(What to produce):
All of the data must be written out verbatim, with pictures excluded.

(Source data):

-=-=-=-=-

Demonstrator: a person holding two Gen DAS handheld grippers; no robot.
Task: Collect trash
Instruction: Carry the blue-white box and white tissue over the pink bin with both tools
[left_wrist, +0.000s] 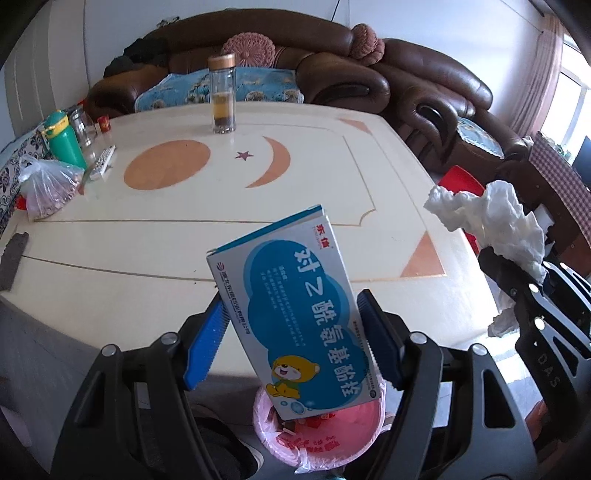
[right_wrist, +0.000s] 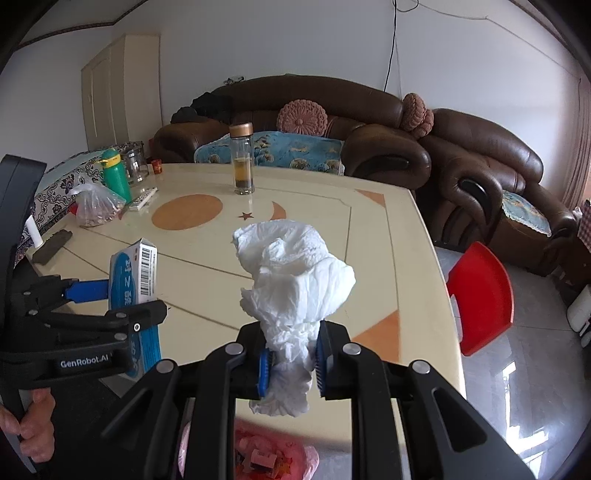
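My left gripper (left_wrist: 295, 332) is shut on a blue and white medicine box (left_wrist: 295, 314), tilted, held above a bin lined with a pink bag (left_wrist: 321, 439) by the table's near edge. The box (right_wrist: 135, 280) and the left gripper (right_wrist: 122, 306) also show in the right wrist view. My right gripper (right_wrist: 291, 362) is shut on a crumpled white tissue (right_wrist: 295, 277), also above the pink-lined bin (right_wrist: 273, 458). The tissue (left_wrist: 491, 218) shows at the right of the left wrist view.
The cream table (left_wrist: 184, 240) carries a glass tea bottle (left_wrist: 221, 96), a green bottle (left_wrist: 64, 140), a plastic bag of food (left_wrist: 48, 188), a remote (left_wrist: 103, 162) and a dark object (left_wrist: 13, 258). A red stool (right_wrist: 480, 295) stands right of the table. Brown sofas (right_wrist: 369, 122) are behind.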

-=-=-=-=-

(Answer to the exercise):
Demonstrator: a person holding two Gen DAS handheld grippers; no robot.
Task: Collect trash
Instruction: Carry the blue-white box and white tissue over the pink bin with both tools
[left_wrist, +0.000s] 
[right_wrist, +0.000s] 
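My left gripper (left_wrist: 295, 332) is shut on a blue and white medicine box (left_wrist: 295, 314), tilted, held above a bin lined with a pink bag (left_wrist: 321, 439) by the table's near edge. The box (right_wrist: 135, 280) and the left gripper (right_wrist: 122, 306) also show in the right wrist view. My right gripper (right_wrist: 291, 362) is shut on a crumpled white tissue (right_wrist: 295, 277), also above the pink-lined bin (right_wrist: 273, 458). The tissue (left_wrist: 491, 218) shows at the right of the left wrist view.
The cream table (left_wrist: 184, 240) carries a glass tea bottle (left_wrist: 221, 96), a green bottle (left_wrist: 64, 140), a plastic bag of food (left_wrist: 48, 188), a remote (left_wrist: 103, 162) and a dark object (left_wrist: 13, 258). A red stool (right_wrist: 480, 295) stands right of the table. Brown sofas (right_wrist: 369, 122) are behind.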

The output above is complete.